Mengapa mengutik-ngutik suatu atribut yang terkait dengan kepercayaan seseorang
yang bersifat sakral? Penemuan dalam riset genetika akan dipergunakan dengan
itikat baik untuk keluhuraan manusia.
Kesimpulan yang
dapat ditarik dari seluruh pembahasan tersebut yaitu menyatakan sikap yang
menolak terhadap dijadikannya manusia sebagai obyek penelitian genetika. Secara
moral kita lakukan evaluasi etis terhadap suatu obyek yang tercakup dalam obyek
formal (ontologis) ilmu.
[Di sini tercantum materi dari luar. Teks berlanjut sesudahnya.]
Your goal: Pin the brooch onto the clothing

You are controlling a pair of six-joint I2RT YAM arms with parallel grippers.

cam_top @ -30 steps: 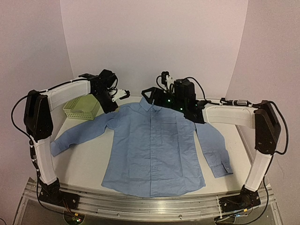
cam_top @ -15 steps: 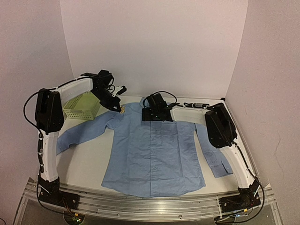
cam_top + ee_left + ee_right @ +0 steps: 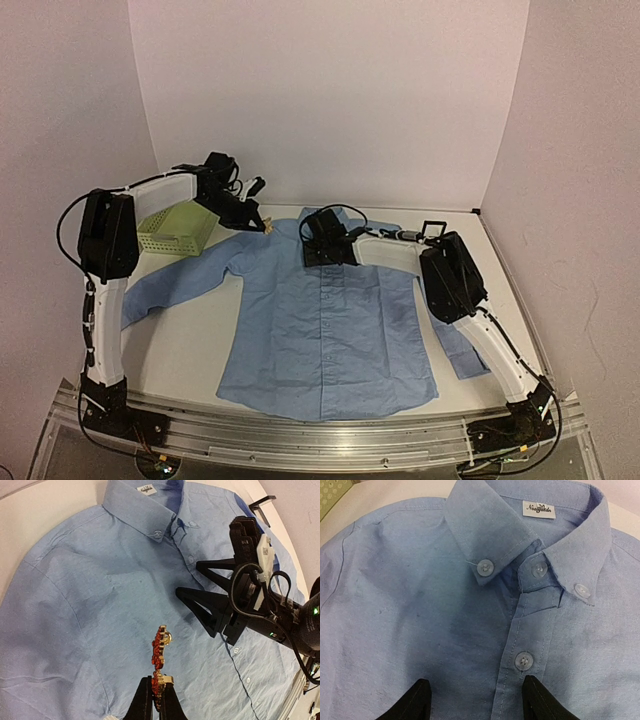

Menghadapi nuklir yang sudah merupakan kenyataan maka
moral hanya mampu memberikan penilaian yang bersifat aksiologis, bagaimana
sebaiknya kita mempergunakan tenaga nuklir untuk keluhuran martabat manusia.
Daftar Pustaka
Sumantri, Jujun S.2007. Filsafat Ilmu Sebuah Pengantar Populer.